Where the records below show a line containing "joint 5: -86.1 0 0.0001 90", start copying; end with the line containing "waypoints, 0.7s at", and copy it too.
────────
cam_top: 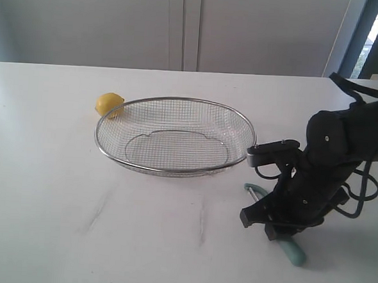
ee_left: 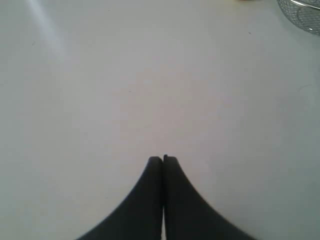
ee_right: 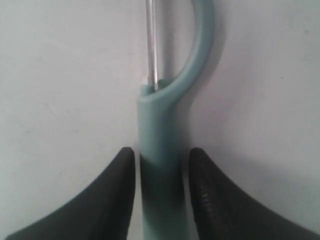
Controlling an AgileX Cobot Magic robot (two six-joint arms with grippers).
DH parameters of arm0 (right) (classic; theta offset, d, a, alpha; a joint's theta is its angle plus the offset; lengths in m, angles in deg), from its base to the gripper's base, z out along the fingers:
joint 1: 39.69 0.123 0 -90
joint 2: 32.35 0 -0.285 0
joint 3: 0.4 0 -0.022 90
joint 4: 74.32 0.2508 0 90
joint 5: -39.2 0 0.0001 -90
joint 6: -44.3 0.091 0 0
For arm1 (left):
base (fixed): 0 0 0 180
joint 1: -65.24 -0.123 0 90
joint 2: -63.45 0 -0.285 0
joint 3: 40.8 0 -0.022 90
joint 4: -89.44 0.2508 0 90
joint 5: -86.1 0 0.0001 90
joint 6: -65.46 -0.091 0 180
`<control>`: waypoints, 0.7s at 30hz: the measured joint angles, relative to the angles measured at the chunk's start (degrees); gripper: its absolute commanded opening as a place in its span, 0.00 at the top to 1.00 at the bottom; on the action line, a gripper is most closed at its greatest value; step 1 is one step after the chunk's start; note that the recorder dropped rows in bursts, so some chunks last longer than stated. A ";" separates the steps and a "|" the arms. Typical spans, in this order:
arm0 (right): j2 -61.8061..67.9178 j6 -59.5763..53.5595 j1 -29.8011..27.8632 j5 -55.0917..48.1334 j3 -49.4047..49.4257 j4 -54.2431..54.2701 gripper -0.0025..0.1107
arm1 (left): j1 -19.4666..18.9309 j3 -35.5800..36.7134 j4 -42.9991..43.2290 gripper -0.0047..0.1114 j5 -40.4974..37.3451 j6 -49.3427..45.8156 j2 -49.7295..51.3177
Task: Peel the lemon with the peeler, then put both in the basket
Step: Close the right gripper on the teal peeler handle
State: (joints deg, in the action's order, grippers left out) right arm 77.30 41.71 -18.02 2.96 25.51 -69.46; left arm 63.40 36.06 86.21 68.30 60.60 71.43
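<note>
Teal peeler [ee_right: 161, 135] handle lies flat on the bench [ee_left: 150, 75] between your right jaws, which stand open on either side of it with a thin gap at each pad. Your left jaws are pressed together, holding nothing. Beyond the right jaws sits the basket [cam_top: 234, 134]. The lemon [cam_top: 109, 104] touches its far rim, well apart from them.

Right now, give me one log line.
right gripper open astride peeler handle | left gripper shut, empty | lemon outside basket
</note>
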 measured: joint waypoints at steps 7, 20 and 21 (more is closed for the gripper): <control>0.70 0.20 0.00 -0.12 0.00 0.00 0.67 | 0.00 0.00 0.00 0.96 0.00 0.00 0.00; 1.13 1.89 0.00 -1.31 -0.30 -0.35 0.98 | 0.00 0.00 0.00 0.96 0.00 0.00 0.00; 1.13 2.16 0.00 -1.40 -0.30 -0.35 0.98 | 0.00 0.00 0.00 0.96 0.00 0.00 0.00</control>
State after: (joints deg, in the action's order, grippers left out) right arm 78.42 43.87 -18.02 1.56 25.21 -69.82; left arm 63.40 36.06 86.21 68.30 60.60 71.43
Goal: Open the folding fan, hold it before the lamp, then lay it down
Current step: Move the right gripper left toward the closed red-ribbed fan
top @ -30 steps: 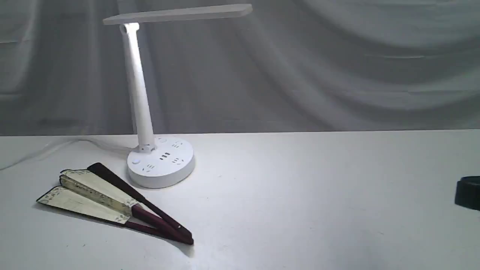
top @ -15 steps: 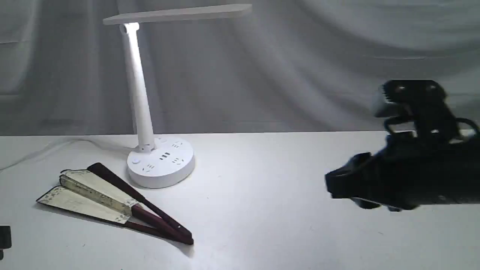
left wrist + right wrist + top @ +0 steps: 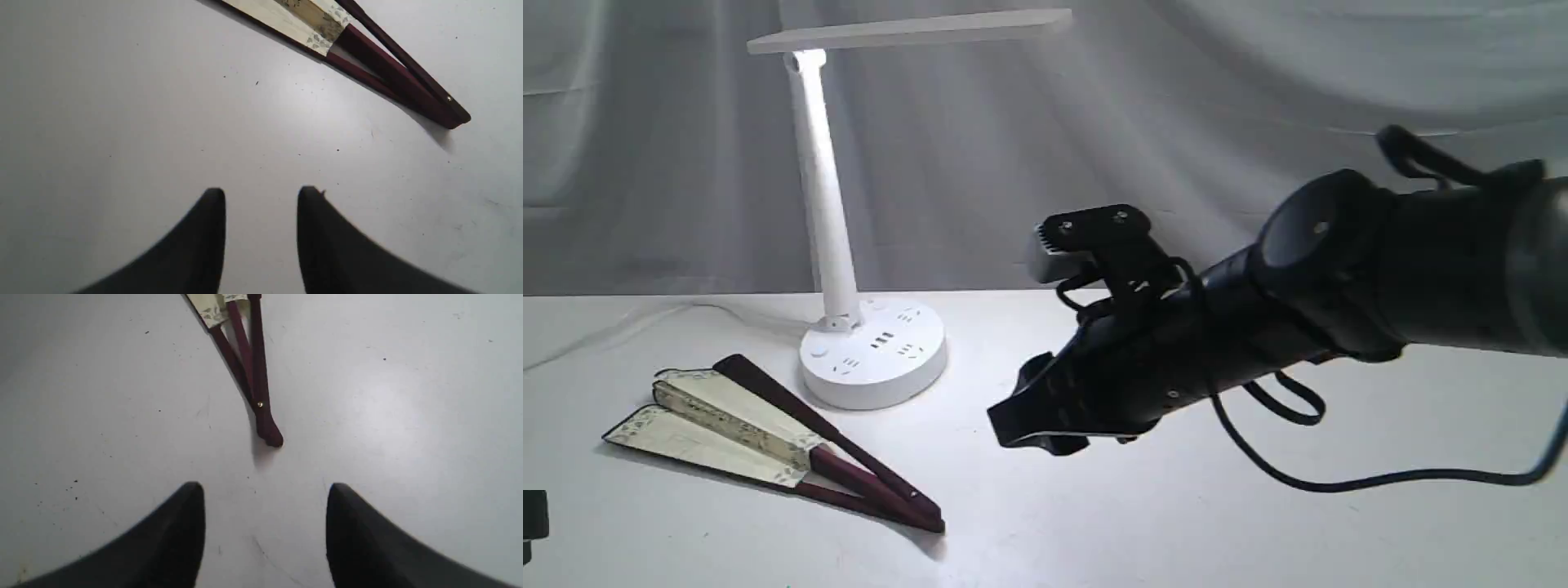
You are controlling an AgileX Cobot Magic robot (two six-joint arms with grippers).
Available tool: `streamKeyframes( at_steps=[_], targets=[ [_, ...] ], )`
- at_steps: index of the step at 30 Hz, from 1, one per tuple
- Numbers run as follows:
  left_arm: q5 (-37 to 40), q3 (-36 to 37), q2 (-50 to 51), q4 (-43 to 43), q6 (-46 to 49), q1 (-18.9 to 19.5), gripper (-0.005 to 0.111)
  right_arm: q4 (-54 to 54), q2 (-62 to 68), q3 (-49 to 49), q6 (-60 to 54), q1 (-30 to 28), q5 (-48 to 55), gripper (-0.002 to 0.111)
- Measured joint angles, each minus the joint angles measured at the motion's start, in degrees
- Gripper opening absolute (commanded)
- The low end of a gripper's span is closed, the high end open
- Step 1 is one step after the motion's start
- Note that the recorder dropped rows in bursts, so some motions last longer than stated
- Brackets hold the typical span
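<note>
White worktop [image 3: 1217,523] carries the folding fan [image 3: 727,423], barely spread, just beside the lamp [image 3: 874,355]. Near its pivot the right claw [image 3: 1006,429] hovers, jaws apart, empty; the left claw [image 3: 261,192] gapes empty too.

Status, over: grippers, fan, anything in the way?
Left gripper open, empty. Right gripper open, empty. Folding fan partly spread, flat on table beside lamp, pivot end toward right gripper. Path between looks clear.

The folding fan [image 3: 727,425] lies on the table [image 3: 1176,531] just before and left of the lamp [image 3: 826,220].
</note>
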Motion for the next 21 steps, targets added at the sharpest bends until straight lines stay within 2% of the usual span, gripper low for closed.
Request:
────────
Answer to this problem
joint 5: -86.1 0 0.0001 90
joint 6: -65.46 -0.091 0 180
`<control>`: waypoints, 0.7s at 30hz: the measured joint angles, relative to the angles measured at the chunk's start (degrees); gripper: its absolute commanded opening as a place in its span, 0.00 at the top to 1.00 at the bottom; on the action line, a gripper is most closed at its greatest value; step 1 is one step after the chunk's start; note that the recorder dropped rows in bursts, so some chunks last longer than stated. A ";" separates the steps and a "|" the arms. Typical spans, in this order:

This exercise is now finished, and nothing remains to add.